Он при этом был хорошим студентом — отличным студентом — с самого начала, но это отличие часто пряталось под маской агрессивной неотличимости. Слушая его ответы в аудитории, я не сомневался, что у него есть все задатки великолепного юриста: юриспруденцию не случайно называют ремеслом, и, как любое ремесло, она в первую очередь требует цепкой памяти, это у него было. Во вторую очередь — как и многие другие ремесла — она требует способности увидеть стоящую перед тобой задачу, а затем сразу же представить вереницу проблем, которые могут за ней последовать. Для прораба дом — это не просто строение; это клубок труб, набухающих льдом по зиме, дранка, впитывающая влагу летом, водостоки, плюющиеся фонтанчиками воды весной, цемент, трескающийся в первые же осенние холода. Так и для юриста дом — не просто жилище. Дом — это запертый сейф, заполненный договорами, залоговыми обязательствами, будущими тяжбами, потенциальными нарушениями; он чреват ущербом для твоего имущества, твоей собственности, твоей безопасности, твоей личной жизни.

Разумеется, нельзя все время об этом думать, а то сойдешь с ума. Поэтому для большинства юристов дом — это все-таки просто дом, его надо обставлять, ремонтировать, красить, освобождать, когда переезжаешь. Но есть этап, во время которого любой студент-юрист — любой хороший студент-юрист — обнаруживает, что его представление о мире сдвигается, и понимает, что от закона не скрыться, что нет таких взаимодействий, нет таких сторон повседневной жизни, до которых не дотягивались бы его длинные, цепкие пальцы. Улица превращается в сплошную катастрофу, клубок правонарушений и будущих гражданских исков. Думаешь о браке, а видишь развод. Мир временно становится невыносимым.

Он это умел. Он умел взглянуть на дело и увидеть его завершение; это очень трудно, потому что приходится держать в голове все возможности, все варианты последствий, а потом выбирать, о чем беспокоиться и что игнорировать. Но помимо этого, он размышлял — не мог заставить себя не размышлять — о нравственной стороне каждого дела. А это мешает учиться. У меня были коллеги, которые прямо запрещали студентам даже произносить слова «справедливо» и «несправедливо». «Справедливость тут ни при чем! — громогласно внушал нам один из моих учителей. — Что говорит закон?» (Профессора-юристы любят театральность, как и мы все.) Другой, услышав такие слова, ничего не говорил, а подходил к нарушителю и вручал ему бумажку (такие бумажки он всегда держал во внутреннем кармане пиджака) с надписью «Дреймэн 241» — в этом кабинете располагалась кафедра философии.

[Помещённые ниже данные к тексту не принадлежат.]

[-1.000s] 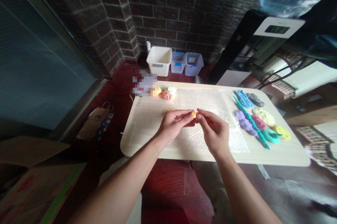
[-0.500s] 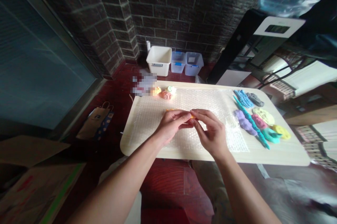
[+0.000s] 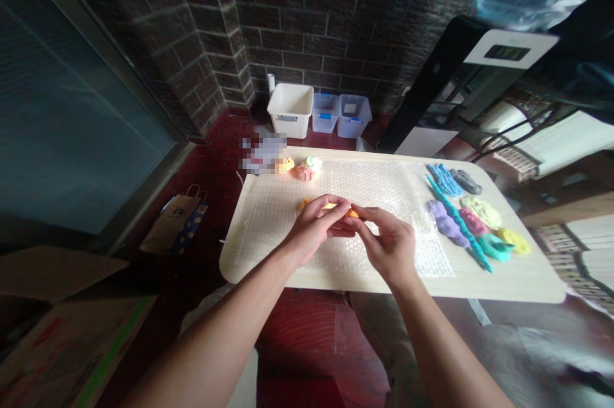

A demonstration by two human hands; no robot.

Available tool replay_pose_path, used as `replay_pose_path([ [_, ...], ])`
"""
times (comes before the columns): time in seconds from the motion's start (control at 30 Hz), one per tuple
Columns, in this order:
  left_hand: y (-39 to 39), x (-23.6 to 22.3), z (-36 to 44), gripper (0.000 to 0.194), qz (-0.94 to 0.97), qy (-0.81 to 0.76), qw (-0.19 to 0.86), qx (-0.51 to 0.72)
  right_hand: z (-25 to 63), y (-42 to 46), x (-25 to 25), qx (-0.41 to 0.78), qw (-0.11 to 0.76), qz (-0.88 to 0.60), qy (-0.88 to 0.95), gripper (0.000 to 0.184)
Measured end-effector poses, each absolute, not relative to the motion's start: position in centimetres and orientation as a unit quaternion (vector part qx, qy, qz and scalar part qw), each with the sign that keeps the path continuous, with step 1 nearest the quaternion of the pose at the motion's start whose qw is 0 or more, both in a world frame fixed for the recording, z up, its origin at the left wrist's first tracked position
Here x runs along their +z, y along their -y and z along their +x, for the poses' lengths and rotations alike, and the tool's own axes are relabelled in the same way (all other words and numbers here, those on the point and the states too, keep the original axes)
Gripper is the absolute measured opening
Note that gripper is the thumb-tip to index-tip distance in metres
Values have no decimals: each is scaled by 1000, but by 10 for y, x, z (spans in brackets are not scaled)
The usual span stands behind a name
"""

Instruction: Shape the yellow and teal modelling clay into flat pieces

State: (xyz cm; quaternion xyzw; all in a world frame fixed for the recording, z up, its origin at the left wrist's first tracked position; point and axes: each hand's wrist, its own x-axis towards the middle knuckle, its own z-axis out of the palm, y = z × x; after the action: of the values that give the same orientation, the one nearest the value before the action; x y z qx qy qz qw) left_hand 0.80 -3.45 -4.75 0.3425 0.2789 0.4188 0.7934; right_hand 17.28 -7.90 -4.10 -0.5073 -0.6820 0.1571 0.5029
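Over the middle of the bubble wrap, my left hand [image 3: 316, 226] and my right hand [image 3: 391, 242] meet at the fingertips. A small piece of orange modelling clay [image 3: 352, 213] is pinched between them, mostly covered by fingers. More orange clay [image 3: 306, 203] shows behind my left hand; I cannot tell whether it is joined to the held piece. Beneath lies a sheet of bubble wrap [image 3: 268, 222] on the pale table [image 3: 522, 280]. Farther back, at the table's far left, sit a pinkish-orange lump [image 3: 306, 172], a white-green lump [image 3: 314, 163] and a yellow-orange lump [image 3: 286, 164].
Several clay lumps lie on the table's right, including blue [image 3: 445, 179], grey [image 3: 466, 181], purple [image 3: 444, 221] and yellow [image 3: 514, 240], with a long teal strip [image 3: 458, 219] among them. Beyond the table stand a white bin [image 3: 290, 117] and two clear tubs [image 3: 354, 120].
My right hand's fingers have shifted slightly and lowered, and more of the orange clay shows between the hands. Both hands still pinch it. The lumps on the table have not moved.
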Motion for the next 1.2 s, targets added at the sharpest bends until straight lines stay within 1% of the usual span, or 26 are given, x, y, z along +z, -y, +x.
replay_pose_path([
  [0.1,33,-46,7,35,338,-269,801,414,173,79,-40,154,499,-503,689,18],
  [0.2,33,-47,6,33,331,-274,792,434,173,79,-39,157,497,-482,704,29],
  [0.27,32,-48,6,33,343,-290,772,450,173,79,-39,172,501,-474,704,30],
  [0.33,33,-49,6,33,357,-291,765,450,173,79,-40,189,508,-480,690,23],
  [0.47,33,-48,6,30,352,-258,785,440,173,77,-42,191,535,-498,656,9],
  [0.5,33,-47,7,30,339,-257,788,444,173,77,-42,191,538,-496,655,10],
  [0.6,33,-48,7,29,316,-265,787,458,171,77,-40,189,533,-481,670,26],
  [0.67,32,-48,7,29,331,-272,782,453,170,78,-39,179,522,-474,686,29],
  [0.73,32,-49,6,30,344,-280,779,442,170,79,-39,171,516,-479,689,24],
  [0.8,32,-49,6,30,343,-277,784,436,170,80,-40,199,530,-492,661,18],
  [0.97,34,-48,8,34,326,-244,802,437,169,78,-45,327,592,-492,548,21],
  [1.1,34,-50,10,32,316,-248,795,455,170,75,-46,317,583,-491,565,12],
  [1.2,34,-51,10,31,311,-254,784,473,169,75,-45,293,576,-467,603,26],
])
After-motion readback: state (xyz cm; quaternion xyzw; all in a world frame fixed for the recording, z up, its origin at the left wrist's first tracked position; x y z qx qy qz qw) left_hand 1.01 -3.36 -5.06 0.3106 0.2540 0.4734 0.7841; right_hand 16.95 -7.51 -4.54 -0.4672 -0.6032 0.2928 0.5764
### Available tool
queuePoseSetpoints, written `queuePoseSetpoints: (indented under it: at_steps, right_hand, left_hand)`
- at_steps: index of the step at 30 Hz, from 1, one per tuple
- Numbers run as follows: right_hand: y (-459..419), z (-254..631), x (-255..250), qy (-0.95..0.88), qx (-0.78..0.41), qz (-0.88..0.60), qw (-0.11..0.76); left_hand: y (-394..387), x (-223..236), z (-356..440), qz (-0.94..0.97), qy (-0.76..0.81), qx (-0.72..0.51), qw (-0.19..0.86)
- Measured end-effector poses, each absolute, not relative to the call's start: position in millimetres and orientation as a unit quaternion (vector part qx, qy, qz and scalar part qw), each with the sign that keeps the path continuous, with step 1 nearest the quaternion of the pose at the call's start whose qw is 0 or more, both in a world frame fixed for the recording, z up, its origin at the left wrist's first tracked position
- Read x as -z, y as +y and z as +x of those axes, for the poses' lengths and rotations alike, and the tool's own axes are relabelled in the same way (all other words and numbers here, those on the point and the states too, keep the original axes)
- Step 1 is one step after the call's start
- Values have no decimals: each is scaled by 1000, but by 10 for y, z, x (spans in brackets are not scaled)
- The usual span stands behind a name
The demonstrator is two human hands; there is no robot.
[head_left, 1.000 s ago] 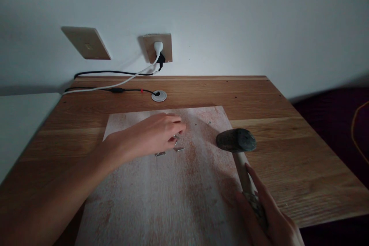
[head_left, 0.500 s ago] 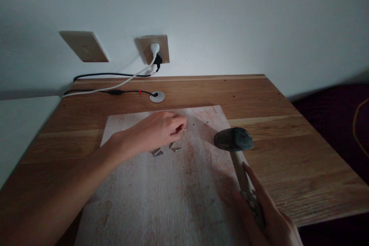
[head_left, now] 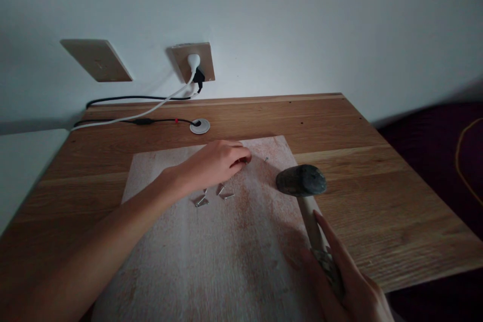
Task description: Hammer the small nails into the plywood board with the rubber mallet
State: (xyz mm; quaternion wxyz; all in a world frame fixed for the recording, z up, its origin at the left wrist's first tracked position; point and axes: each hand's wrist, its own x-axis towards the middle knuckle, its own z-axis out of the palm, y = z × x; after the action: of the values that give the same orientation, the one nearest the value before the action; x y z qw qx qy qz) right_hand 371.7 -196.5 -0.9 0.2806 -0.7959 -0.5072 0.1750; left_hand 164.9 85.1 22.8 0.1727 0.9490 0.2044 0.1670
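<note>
Gripped a mallet [head_left: 310, 219] in the right hand [head_left: 350, 284] at the lower right of the frame, with the fingers wrapped firmly about the handle. Had the dark mallet head [head_left: 301, 180] right of center, pointed away, overlapping in view the right edge of a pale, reddish-streaked board [head_left: 211, 251]. Could not tell the gap between head and board.

Held the left hand [head_left: 226, 158] at the center, over the upper part of the board, with the fingers curled and the tips pressed together on a small metal fastener [head_left: 245, 162], mostly hidden among them. Had several loose fasteners [head_left: 228, 195] scattered on the board just below that hand, and a lone fastener [head_left: 266, 159] near the board's upper right corner, beyond the mallet head; could not tell whether fully upright.

Saw the board lying on a wooden table [head_left: 377, 186]. Noted a round grommet [head_left: 206, 126] left of upper center with a black cable [head_left: 143, 121] entering, an outlet [head_left: 207, 58] with white and black plugs above, a wall plate [head_left: 97, 62] at the upper left, and dark purple fabric [head_left: 426, 146] at the right edge.
</note>
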Motion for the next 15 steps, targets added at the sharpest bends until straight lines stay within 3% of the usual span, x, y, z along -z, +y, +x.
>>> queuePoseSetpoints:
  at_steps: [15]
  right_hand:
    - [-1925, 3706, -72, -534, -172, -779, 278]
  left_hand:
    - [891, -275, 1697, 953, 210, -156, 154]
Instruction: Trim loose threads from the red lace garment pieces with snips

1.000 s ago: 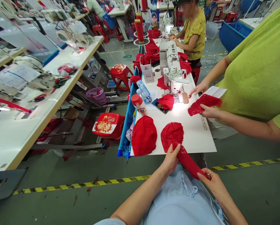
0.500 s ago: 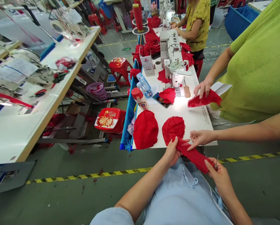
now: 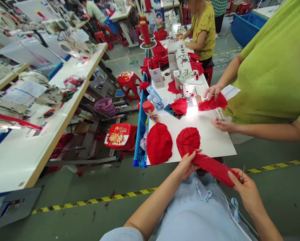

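My left hand (image 3: 188, 165) pinches one end of a strip of red fabric (image 3: 213, 167) between thumb and fingers. The other end is gripped by my right hand (image 3: 248, 190), so the strip is stretched out above my lap. A small tool with a thin metal point (image 3: 241, 178) also pokes up from my right hand; its exact kind is not clear. Just beyond my left hand, a rounded red fabric piece (image 3: 188, 140) lies at the table edge. Left of it rests a larger red fabric piece (image 3: 159, 144).
A sewing machine (image 3: 184, 67) stands on the white table (image 3: 210, 134), near a red-capped bottle (image 3: 150, 111) and a phone (image 3: 173, 111). At right, a co-worker in a green top (image 3: 272, 77) holds red fabric (image 3: 212, 103). Left are a red stool (image 3: 128, 83) and another machine table (image 3: 62, 110).
My hands have drawn a little apart, pulling the red strip longer and straighter. The co-worker's nearer hand has moved away from the strip. The view has shifted slightly.
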Demonstrator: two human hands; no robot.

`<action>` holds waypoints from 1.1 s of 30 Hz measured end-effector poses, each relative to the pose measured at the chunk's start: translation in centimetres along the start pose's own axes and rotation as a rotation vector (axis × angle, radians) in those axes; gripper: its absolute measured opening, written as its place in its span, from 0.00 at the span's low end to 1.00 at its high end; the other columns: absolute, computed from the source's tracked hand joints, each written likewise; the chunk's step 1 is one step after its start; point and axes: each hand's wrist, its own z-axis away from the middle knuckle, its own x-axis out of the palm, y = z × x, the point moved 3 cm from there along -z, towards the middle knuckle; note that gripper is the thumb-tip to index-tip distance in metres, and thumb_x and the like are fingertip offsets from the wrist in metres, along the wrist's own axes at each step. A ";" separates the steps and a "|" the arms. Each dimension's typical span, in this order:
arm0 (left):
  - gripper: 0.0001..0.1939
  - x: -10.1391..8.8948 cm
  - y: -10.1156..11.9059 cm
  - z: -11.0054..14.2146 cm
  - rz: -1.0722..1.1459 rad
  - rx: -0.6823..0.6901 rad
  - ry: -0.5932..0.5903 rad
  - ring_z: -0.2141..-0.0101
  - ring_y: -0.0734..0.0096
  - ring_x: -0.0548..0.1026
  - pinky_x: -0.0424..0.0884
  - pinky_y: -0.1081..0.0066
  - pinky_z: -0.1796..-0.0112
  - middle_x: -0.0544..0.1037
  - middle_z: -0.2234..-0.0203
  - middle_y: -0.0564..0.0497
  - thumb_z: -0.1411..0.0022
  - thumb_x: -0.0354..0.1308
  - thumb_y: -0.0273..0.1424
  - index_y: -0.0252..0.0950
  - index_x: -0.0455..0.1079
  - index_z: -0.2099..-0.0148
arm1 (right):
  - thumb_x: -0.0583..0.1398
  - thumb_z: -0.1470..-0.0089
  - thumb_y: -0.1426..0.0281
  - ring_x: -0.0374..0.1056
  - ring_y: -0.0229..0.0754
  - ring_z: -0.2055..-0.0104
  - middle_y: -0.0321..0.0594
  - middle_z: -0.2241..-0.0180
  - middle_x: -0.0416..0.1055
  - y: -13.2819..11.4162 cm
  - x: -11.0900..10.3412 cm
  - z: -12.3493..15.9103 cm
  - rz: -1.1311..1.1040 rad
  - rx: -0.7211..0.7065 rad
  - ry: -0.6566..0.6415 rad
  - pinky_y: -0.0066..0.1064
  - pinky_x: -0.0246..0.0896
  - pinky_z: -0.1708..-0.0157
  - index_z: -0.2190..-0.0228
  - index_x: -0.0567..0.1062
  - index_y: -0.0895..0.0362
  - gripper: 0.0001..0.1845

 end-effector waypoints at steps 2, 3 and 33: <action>0.26 0.2 1.1 0.3 0.068 -0.037 -0.076 0.52 0.54 0.76 0.73 0.58 0.54 0.77 0.52 0.39 0.42 0.62 0.45 0.38 0.69 0.45 | 0.69 0.66 0.47 0.62 0.37 0.78 0.36 0.77 0.72 0.3 0.5 0.4 -0.008 -0.015 0.035 0.28 0.59 0.79 0.71 0.74 0.55 0.27; 0.27 0.2 1.6 0.4 0.089 -0.053 -0.109 0.49 0.53 0.74 0.71 0.57 0.52 0.75 0.48 0.39 0.41 0.60 0.46 0.39 0.67 0.43 | 0.68 0.66 0.47 0.60 0.36 0.79 0.35 0.78 0.71 0.5 0.8 0.7 -0.017 -0.011 0.054 0.28 0.57 0.80 0.71 0.74 0.55 0.27; 0.12 -1.7 8.9 -5.5 -1.203 0.510 0.214 0.49 0.53 0.67 0.60 0.57 0.44 0.69 0.54 0.41 0.43 0.59 0.28 0.39 0.72 0.55 | 0.67 0.64 0.42 0.47 0.33 0.82 0.26 0.87 0.54 3.3 2.5 5.8 -0.093 0.047 0.243 0.27 0.43 0.82 0.70 0.74 0.55 0.31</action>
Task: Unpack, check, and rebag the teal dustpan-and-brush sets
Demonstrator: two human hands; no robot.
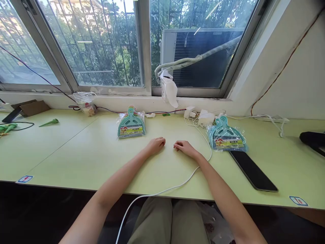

Вот тебе гипотетический пример. Футбольная команда собирается на гостевую игру, но их микроавтобус сломан. Они спрашивают маму одного из игроков, можно ли одолжить ее машину для поездки. Конечно, отвечает она, только я с вами не поеду. И просит младшего тренера отвезти команду вместо нее. В пути случается несчастье: машина вылетает в кювет и переворачивается; все пассажиры и водитель гибнут.

Для уголовного дела нет оснований. Дорога была скользкая, водитель был трезв. Несчастный случай. Но тут родители, отцы и матери погибших игроков, подают иск против владелицы автомобиля. Это был ее микроавтобус, говорят они, и, что еще важнее, именно она назначила водителя. Он был лишь ее представителем, и поэтому вся ответственность лежит на ней. Ну и вот. Что дальше? Выиграют ли истцы дело?

Студенты не любят этот пример. Я его использую нечасто — он такой запредельный, что его броскость перешибает учебный эффект, — но когда я его все-таки приводил, кто-нибудь в аудитории непременно выпаливал: «Но ведь это несправедливо!» Да, это слово — «справедливо» — ужасно раздражает, но важно, чтобы студенты ни на минуту о нем не забывали. Ответ на вопрос никогда не кроется в справедливости, объяснял я им, но и упускать ее из виду нельзя никогда.

А он и не поминал справедливость. На первый взгляд она его мало интересовала, и мне это казалось удивительным — ведь люди, особенно молодые, очень сильно зациклены на том, что справедливо, а что нет. Справедливость — это концепция, которой обучают воспитанных детей; это руководящий принцип всех детских садов, и летних лагерей, и песочниц, и футбольных площадок. Джейкоб, когда еще мог ходить в школу, и учиться, и думать, и говорить, знал, что такое справедливость, знал, что это важно и что ее нужно ценить. Справедливость существует для счастливых людей, у кого в жизни было больше стабильности, чем непостоянства.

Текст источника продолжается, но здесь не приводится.